Your instructions | Scan the entries that follow and copy out every line containing "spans".

Record excerpts |
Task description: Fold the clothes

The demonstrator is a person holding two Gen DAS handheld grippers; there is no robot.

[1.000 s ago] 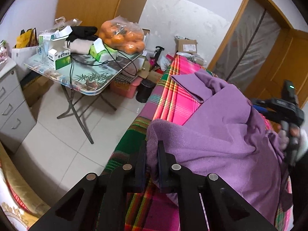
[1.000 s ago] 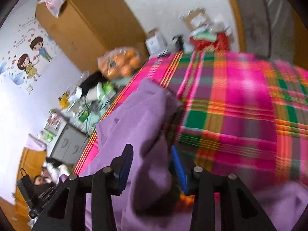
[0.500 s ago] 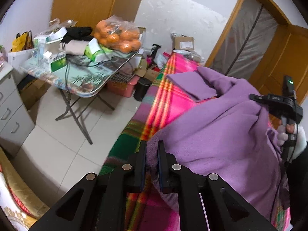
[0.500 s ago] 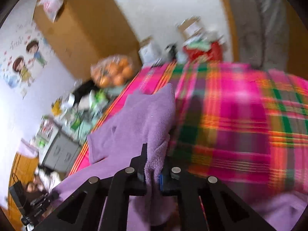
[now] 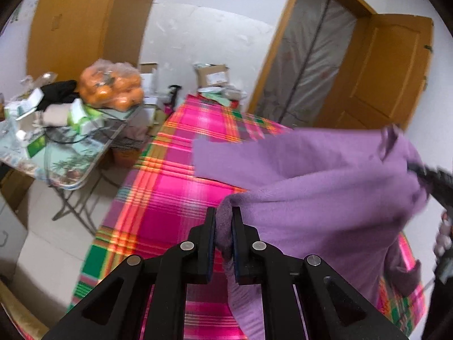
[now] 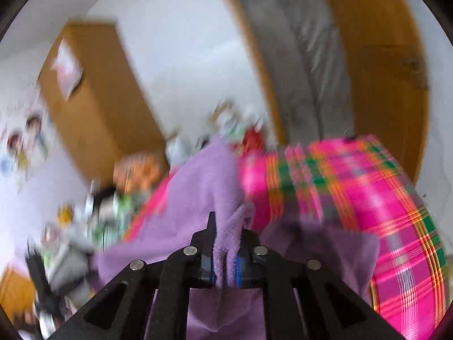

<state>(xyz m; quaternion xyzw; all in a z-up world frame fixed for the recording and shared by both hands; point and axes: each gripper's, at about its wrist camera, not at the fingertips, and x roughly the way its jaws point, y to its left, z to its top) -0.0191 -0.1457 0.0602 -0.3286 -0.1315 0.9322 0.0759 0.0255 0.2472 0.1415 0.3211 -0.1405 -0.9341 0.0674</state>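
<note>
**Purple fleece garment held up between two grippers above a plaid-covered bed**

Purple fleece garment (image 5: 325, 187) is seen lifted off the pink, green and orange plaid bedspread (image 5: 170, 187), stretched as a sagging span between both tools. In the left wrist view, the left gripper (image 5: 223, 221) is clenched on a thick bunched edge of the cloth at 6 o'clock, with fleece filling the narrow gap between its black fingers (image 5: 208, 238). From there the fabric runs away toward 3 o'clock, where the dark body of the other tool is glimpsed at the frame edge. One flat panel of the garment reaches toward 12 o'clock and appears to hang just above the bedspread; contact cannot be told.

In the heavily blurred right wrist view, the right gripper (image 6: 226, 226) is shown with a doubled fold of the same garment (image 6: 206, 181) between its jaws, which are easing slightly apart while cloth is still pinched there. The fabric trails off toward 9 o'clock.

The garment's long axis is judged to lie from one gripper to the other, so neither hand is nearer; each holds one end. A cluttered folding table (image 5: 70, 153) with a bag of oranges (image 5: 110, 85) stands at 9 o'clock, well apart from the bed.
</note>
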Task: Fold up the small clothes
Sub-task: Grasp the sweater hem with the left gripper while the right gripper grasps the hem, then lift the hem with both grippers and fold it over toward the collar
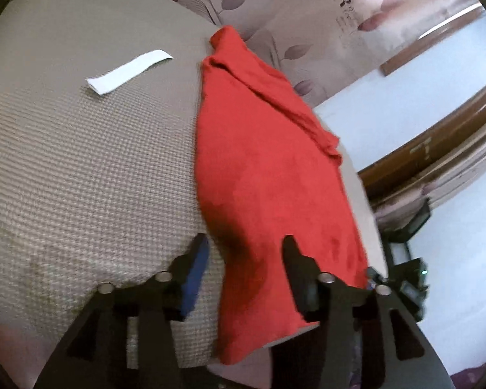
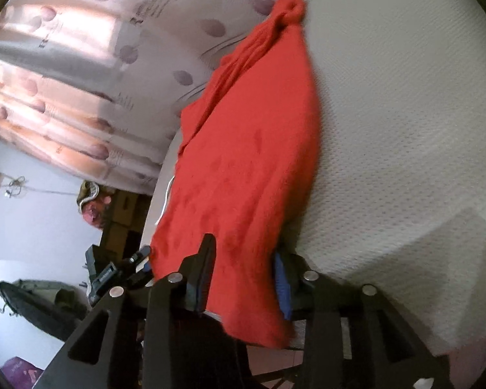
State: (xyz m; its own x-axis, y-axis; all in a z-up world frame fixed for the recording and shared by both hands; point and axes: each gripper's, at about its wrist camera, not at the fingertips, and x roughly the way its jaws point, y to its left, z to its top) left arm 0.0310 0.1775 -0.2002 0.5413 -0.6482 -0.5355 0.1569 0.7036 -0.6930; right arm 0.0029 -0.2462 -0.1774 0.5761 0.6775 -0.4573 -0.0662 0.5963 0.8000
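Red garment [image 1: 269,162] lay along the table's [image 1: 81,162] right edge, near end drooping over the corner — textured beige cover, white strip [image 1: 129,71] far left. Leaf-print curtain [image 2: 81,81] behind. Left gripper [image 1: 243,249] half open, cloth between the jaws, unpinched; right gripper [image 2: 243,259] partly open, straddling the hem.

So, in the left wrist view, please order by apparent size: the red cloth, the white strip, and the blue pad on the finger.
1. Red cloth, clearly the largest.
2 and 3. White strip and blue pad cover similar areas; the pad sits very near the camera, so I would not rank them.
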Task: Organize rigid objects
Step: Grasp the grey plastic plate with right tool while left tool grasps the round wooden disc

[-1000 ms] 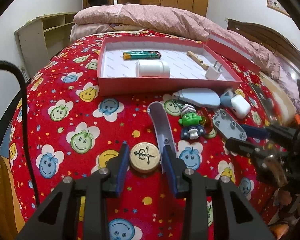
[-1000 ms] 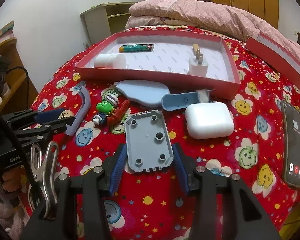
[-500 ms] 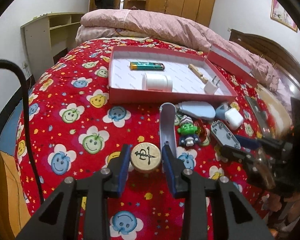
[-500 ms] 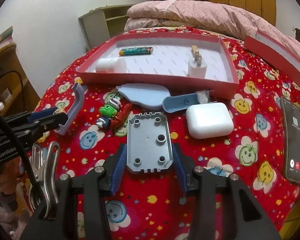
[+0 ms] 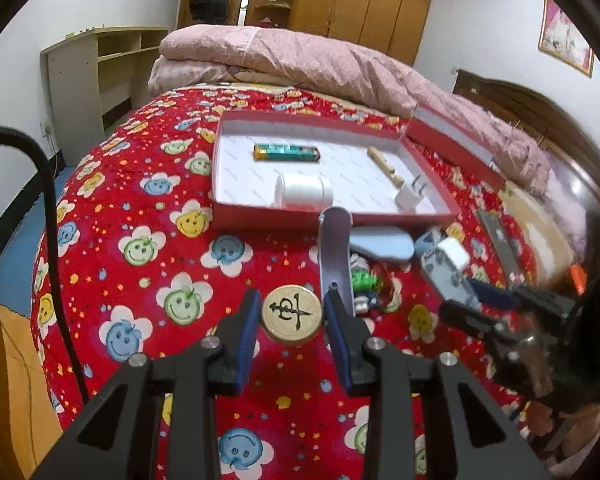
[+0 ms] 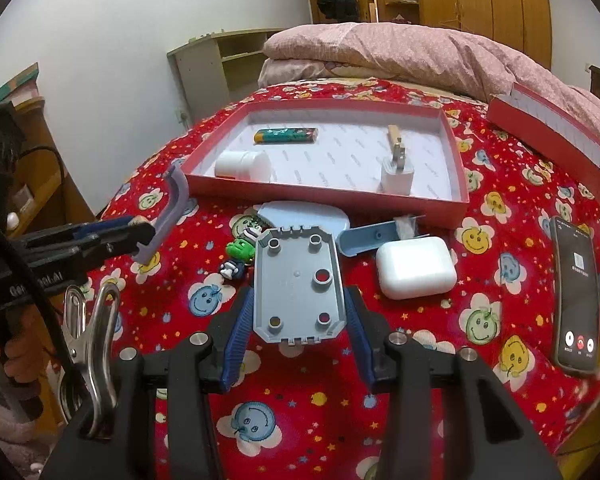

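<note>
Gripping a round wooden disc (image 5: 291,314), left tongs (image 5: 291,320); right tongs (image 6: 299,322) clamp a grey plate (image 6: 297,285).

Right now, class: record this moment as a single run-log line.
left gripper: shut on wooden disc and grey curved piece, lifted | right gripper: shut on grey plate, lifted | red box: four items inside

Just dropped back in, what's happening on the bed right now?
Both grippers are loaded. The left gripper holds a round wooden chess piece and a curved grey bracket; the right gripper clamps a grey plastic plate. Both are lifted off the bedspread, short of the red box.
</note>
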A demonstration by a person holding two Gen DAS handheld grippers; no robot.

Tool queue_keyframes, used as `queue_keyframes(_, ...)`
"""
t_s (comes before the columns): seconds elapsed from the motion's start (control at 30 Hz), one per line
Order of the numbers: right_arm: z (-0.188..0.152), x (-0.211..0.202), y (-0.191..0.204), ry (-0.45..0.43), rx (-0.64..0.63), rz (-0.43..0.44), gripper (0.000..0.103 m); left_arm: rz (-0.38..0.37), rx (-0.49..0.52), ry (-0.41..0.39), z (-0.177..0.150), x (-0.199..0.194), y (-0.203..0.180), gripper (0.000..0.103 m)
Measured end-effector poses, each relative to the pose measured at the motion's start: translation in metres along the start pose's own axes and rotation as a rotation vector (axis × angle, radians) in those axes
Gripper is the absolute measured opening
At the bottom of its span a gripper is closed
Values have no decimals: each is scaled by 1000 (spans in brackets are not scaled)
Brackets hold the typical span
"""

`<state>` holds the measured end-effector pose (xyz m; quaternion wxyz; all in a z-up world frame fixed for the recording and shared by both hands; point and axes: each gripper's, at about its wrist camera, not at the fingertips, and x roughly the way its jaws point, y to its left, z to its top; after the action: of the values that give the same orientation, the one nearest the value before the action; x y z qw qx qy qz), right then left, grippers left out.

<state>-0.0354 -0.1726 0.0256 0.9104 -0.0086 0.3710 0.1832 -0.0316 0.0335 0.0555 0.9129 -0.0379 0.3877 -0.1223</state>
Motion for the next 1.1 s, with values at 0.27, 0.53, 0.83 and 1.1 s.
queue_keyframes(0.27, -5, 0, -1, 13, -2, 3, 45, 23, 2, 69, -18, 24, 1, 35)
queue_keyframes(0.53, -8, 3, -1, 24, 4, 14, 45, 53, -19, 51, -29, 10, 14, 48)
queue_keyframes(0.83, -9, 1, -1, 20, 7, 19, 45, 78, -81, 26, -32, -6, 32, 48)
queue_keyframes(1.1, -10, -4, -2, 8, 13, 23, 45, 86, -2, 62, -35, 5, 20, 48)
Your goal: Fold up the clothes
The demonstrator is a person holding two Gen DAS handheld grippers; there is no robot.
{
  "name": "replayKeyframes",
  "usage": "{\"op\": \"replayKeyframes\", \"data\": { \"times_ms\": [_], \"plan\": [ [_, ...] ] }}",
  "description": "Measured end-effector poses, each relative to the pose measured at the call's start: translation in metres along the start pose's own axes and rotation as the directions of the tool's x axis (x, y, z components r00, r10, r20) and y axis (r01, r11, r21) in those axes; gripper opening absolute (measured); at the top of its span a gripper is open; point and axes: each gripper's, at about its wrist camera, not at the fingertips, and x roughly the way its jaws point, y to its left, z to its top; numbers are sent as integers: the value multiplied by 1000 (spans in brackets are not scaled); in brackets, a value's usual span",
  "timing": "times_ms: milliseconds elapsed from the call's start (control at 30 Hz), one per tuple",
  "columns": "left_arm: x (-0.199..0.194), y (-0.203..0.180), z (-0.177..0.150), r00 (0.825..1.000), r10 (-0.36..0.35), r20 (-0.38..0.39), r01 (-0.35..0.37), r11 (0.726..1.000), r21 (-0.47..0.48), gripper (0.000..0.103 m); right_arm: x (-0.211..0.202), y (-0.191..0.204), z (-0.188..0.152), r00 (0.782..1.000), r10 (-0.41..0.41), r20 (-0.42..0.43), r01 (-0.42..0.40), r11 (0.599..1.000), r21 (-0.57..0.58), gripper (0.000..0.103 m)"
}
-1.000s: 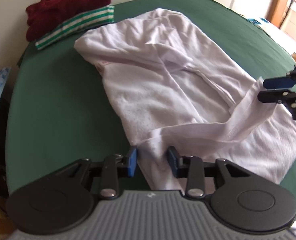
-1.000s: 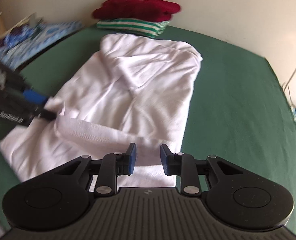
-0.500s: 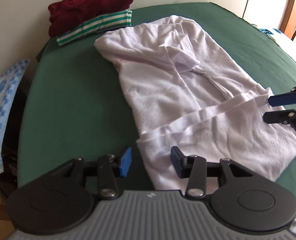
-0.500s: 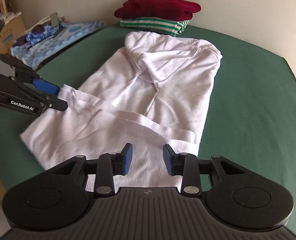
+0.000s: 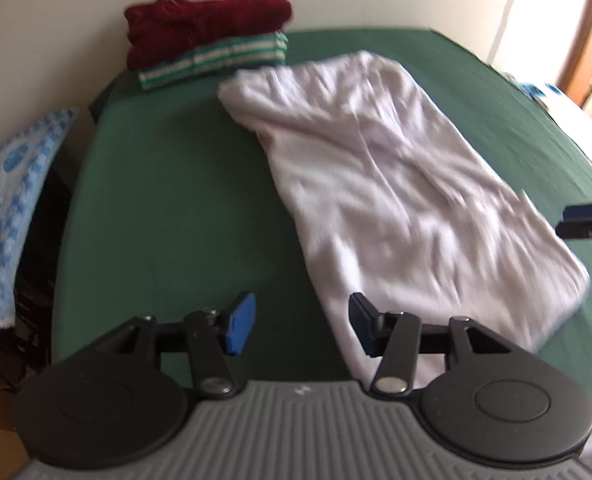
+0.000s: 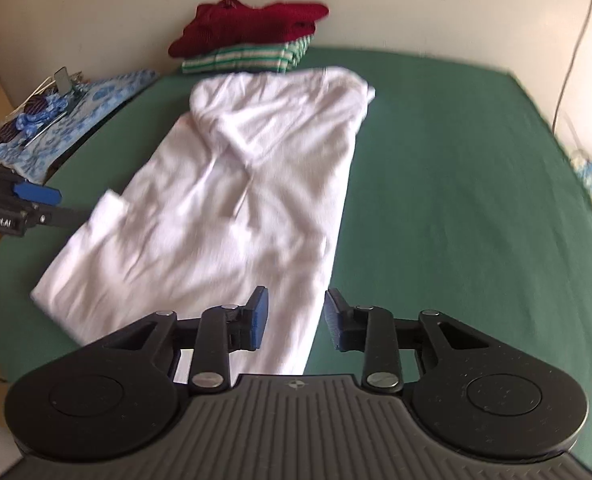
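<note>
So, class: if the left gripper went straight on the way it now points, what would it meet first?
Probably the green table cover. The left gripper points steeply down with its jaws opening and nothing between them; bare green lies ahead, the white garment's edge just beside its right finger. Depth is uncertain.

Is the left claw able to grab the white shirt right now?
Probably yes. The left claw is opening, empty, and the white shirt edge lies right by one pad with only green cloth between.
</note>
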Motion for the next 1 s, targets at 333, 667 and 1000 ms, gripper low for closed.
{"op": "replayKeyframes", "data": {
  "times_ms": [333, 667, 1000],
  "plan": [
    [-13, -30, -53, 984, -146, -98, 158, 980, 122, 58, -14, 21, -40, 992, 26, -126, -32, 999, -42, 45],
    [9, -43, -44, 983, -156, -92, 172, 963, 207, 8, 6, 31, -44, 997, -49, -56, 46, 997, -61, 25],
    [-18, -28, -47, 974, -193, -115, 220, 927, 305, 2, -11, 19, -33, 989, -77, -123, 53, 981, -184, 0]
  ]
}}
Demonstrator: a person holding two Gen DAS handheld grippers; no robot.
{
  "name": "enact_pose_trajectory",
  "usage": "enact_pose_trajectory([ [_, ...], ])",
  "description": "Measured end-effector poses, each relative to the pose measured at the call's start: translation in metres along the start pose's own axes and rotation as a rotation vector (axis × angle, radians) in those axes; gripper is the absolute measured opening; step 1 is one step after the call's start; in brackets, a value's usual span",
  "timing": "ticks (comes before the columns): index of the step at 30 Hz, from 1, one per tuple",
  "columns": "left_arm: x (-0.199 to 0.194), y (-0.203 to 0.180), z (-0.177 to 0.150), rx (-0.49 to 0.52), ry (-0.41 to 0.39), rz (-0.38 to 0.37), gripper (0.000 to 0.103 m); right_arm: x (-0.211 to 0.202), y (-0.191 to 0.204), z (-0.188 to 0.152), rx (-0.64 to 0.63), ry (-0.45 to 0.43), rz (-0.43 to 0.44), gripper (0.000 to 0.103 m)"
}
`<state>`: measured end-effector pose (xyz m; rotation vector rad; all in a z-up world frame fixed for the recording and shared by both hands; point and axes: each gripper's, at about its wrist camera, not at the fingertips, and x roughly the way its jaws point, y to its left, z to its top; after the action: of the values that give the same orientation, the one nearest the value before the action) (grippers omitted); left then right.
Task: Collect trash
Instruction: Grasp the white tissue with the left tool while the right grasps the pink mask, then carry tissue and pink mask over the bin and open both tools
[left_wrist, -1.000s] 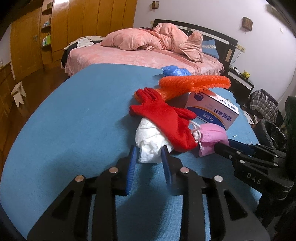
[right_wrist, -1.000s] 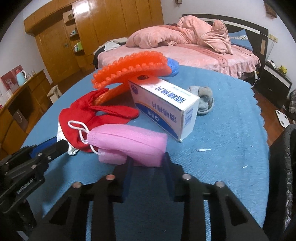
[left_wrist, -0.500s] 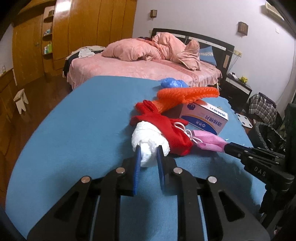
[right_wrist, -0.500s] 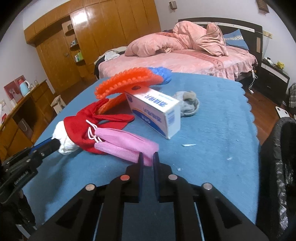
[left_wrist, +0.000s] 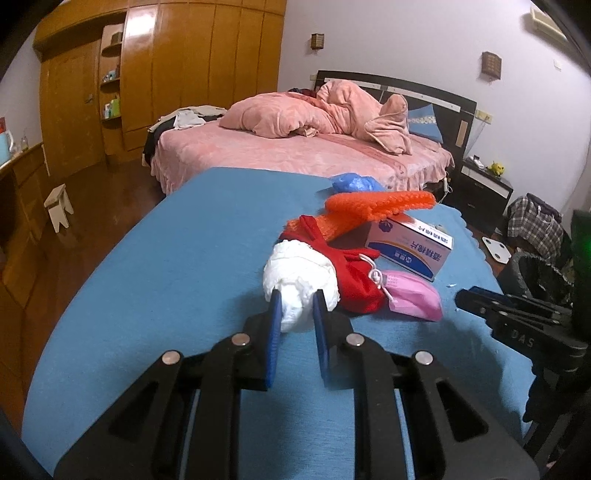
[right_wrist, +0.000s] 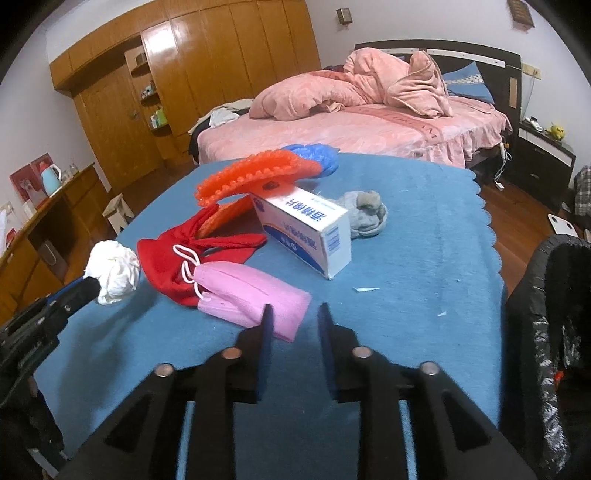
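Blue-clothed bench (right_wrist: 424, 229) before a pink bed (right_wrist: 369, 129). Left of the red glove (right_wrist: 173, 258): crumpled white tissue (left_wrist: 299, 280) clamped in the left gripper (left_wrist: 297, 306) fingers. Right of the glove: pink face mask (right_wrist: 251, 295), its edge beside the right gripper (right_wrist: 293, 319), fingers just parted, narrow, nothing pinched. Far right: black-lined trash bin (right_wrist: 554, 314).
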<state>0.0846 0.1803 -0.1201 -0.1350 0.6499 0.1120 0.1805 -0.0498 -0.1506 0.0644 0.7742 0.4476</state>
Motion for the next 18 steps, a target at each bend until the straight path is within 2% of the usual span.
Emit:
enact_pose_trajectory([
  [5, 0.008, 0.000, -0.003, -0.006, 0.016, 0.001, 0.016, 0.018, 0.000, 0.004, 0.018, 0.026, -0.011, 0.046],
  [12, 0.013, 0.002, -0.004, -0.009, 0.025, 0.000, 0.016, 0.040, 0.009, -0.001, -0.006, 0.100, -0.019, 0.048],
  [13, 0.013, 0.001, -0.004, -0.009, 0.025, -0.001, 0.016, 0.041, 0.010, -0.001, -0.010, 0.105, -0.014, 0.047],
  [15, 0.013, 0.001, -0.004, -0.010, 0.026, -0.005, 0.016, 0.040, 0.012, -0.003, -0.014, 0.112, 0.023, 0.032],
  [18, 0.011, 0.000, -0.002, -0.009, 0.022, -0.007, 0.016, 0.037, 0.014, -0.006, -0.024, 0.113, 0.040, 0.021],
])
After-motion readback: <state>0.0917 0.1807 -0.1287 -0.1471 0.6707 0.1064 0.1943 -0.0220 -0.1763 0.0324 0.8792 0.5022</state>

Answer box |
Values have no decimals: each is scaled by 1000 (spans in brackets are not scaled)
  "description": "Measured end-effector poses, each relative to the pose measured at the call's start: translation in metres along the start pose's own axes and rotation as the directions of the tool's x axis (x, y, z components r00, r10, r20) and y axis (r01, r11, r21) in those axes; gripper opening absolute (measured); at the top of its span a gripper is open; point and axes: each gripper's, at about its wrist camera, not at the fingertips, and x roughly the way its jaws point, y to its left, z to its top; numbers are sent as integers: the value multiplied by 1000 (spans in brackets are not scaled); in brackets, a value's usual span",

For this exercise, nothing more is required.